The ONLY Person to Blame For Rape is The Rapist.

Photo credit: Rape Crisis Scotland.

I wrote a blog about rape less than a month ago, after a man in a position of enormous power within the legal system, decided to put forward his frankly grotesque view that a woman dressed a certain way and on a night out, may be subtly to blame for being raped, should that happen.  It depresses me that within just a few weeks, here I am again.  Same subject, but this time, different continent.

Today, I read a news story about the fatal gang rape of a woman in Delhi.  A BBC documentary is being made about the rape case and the impact it's had in India and indeed, the world.  It goes without saying that there is a huge trigger warning for the news story I read, which can be found here.  It's also fair to say that I should offer a trigger warning for this blog, as I will be quoting from that article from this point onwards.

The makers of the BBC documentary interviewed one of the men convicted for the attack.  During the interview, he made some statements about rape that didn't just make me feel a little uncomfortable.  They made me disgusted.  Because nowhere, in any part of the world, regardless of cultural differences, should we be accepting statements like the ones I am about to respond to, here.  And yet the man interviewed, Mukesh Singh, made his comments freely and no doubt will hold on to his conviction that he is correct until such time as a date for his execution is set.  And the truly frightening thing is that there are still people out there - in India and closer to home - who agree with him.

With that in mind, I spent a while trying to decide what form this blog should take.  In the end, I decided the simplest is often the best.  And so, I will be quoting from Mukesh Singh's interview (in bold) and responding to each comment in turn.  Here goes...

"A decent girl won't roam around at nine o'clock at night."

The victim, known as "Jyoti," was on a bus, travelling home with a male friend, having been to see a film at the cinema.  She wasn't "roaming around."  She wasn't doing anything wrong.  All she was doing was heading home from a perfectly innocent night out.  A group of men chose to attack and rape her.  Their decision had nothing to do with whether Jyoti was a "decent" girl (whatever that means).  She gave them no reason to think ill of her.  They simply made the choice to rape her, causing her such horrific injuries that she died two weeks later.  That's all on them.


"A girl is far more responsible for rape than a boy."

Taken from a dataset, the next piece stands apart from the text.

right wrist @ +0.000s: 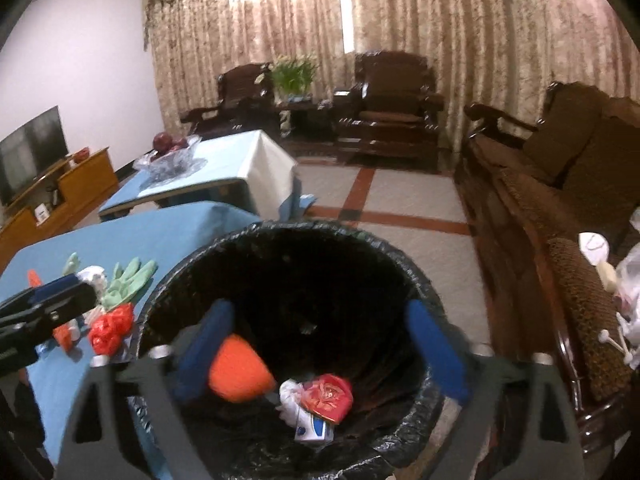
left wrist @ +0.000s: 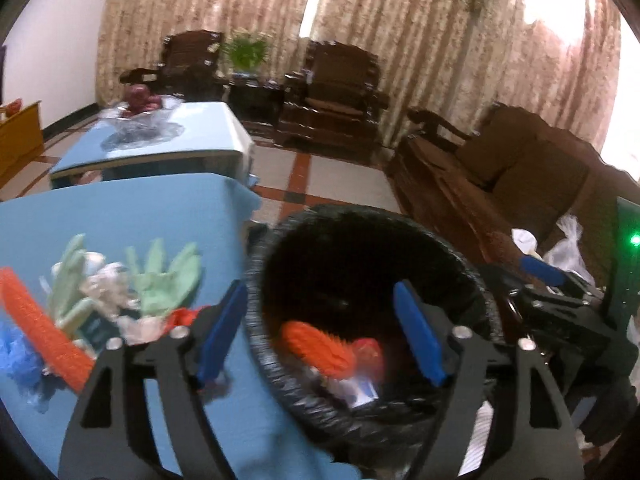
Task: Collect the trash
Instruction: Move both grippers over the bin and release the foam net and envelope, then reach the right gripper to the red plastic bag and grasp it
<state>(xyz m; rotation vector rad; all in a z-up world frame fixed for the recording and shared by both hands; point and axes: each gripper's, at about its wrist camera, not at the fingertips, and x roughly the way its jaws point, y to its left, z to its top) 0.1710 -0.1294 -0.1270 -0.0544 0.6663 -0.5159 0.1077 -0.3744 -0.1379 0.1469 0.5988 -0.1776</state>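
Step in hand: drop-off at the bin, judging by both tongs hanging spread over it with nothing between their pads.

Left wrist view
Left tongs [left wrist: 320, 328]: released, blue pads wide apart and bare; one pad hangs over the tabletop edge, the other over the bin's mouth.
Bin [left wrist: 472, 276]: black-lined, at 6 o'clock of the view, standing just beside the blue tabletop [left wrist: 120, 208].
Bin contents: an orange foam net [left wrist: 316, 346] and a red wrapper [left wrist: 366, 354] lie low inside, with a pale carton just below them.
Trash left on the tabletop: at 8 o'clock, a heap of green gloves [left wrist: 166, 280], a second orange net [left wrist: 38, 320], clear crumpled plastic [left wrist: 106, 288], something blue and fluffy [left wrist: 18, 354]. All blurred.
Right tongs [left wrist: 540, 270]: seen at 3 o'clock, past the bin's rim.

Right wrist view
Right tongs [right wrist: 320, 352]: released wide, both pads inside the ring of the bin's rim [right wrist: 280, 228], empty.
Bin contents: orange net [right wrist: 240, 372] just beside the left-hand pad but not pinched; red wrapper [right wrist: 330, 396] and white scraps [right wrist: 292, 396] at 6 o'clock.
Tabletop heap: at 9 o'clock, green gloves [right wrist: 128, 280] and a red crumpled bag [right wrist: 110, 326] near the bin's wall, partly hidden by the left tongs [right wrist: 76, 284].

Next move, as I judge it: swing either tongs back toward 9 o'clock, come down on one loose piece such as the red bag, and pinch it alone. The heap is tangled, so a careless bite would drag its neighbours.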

No.  She really isn't.  Jyoti was travelling home on a bus with a friend.  "Boys" decided, for no reason other than that she was a woman, daring to be outside of the house, to attack her, even inserting iron bars into her, causing catastrophic internal injuries.  Jyoti was not in any way responsible for their decision to rape her.  No woman is ever responsible for being raped.  We talk about women dressing provocatively, going out late at night and getting drunk as though that makes them walking targets for rape, when we should be talking about why attackers make the choice to rape in the first place.  Because it is - like all forms of abuse - a choice.  The implication that a woman brings about her own rape by wearing a short dress, or walking home alone at night is frankly offensive to men, as it assumes that if they come across a woman dressed like that, or alone in a dark place, their default setting is to want to rape her.  That's simply not true of a massive majority of decent men out there!  It's time we changed the conversation.  We need to drop the "where was she?  What was she wearing?" line of questioning and stop placing blame on the victim.  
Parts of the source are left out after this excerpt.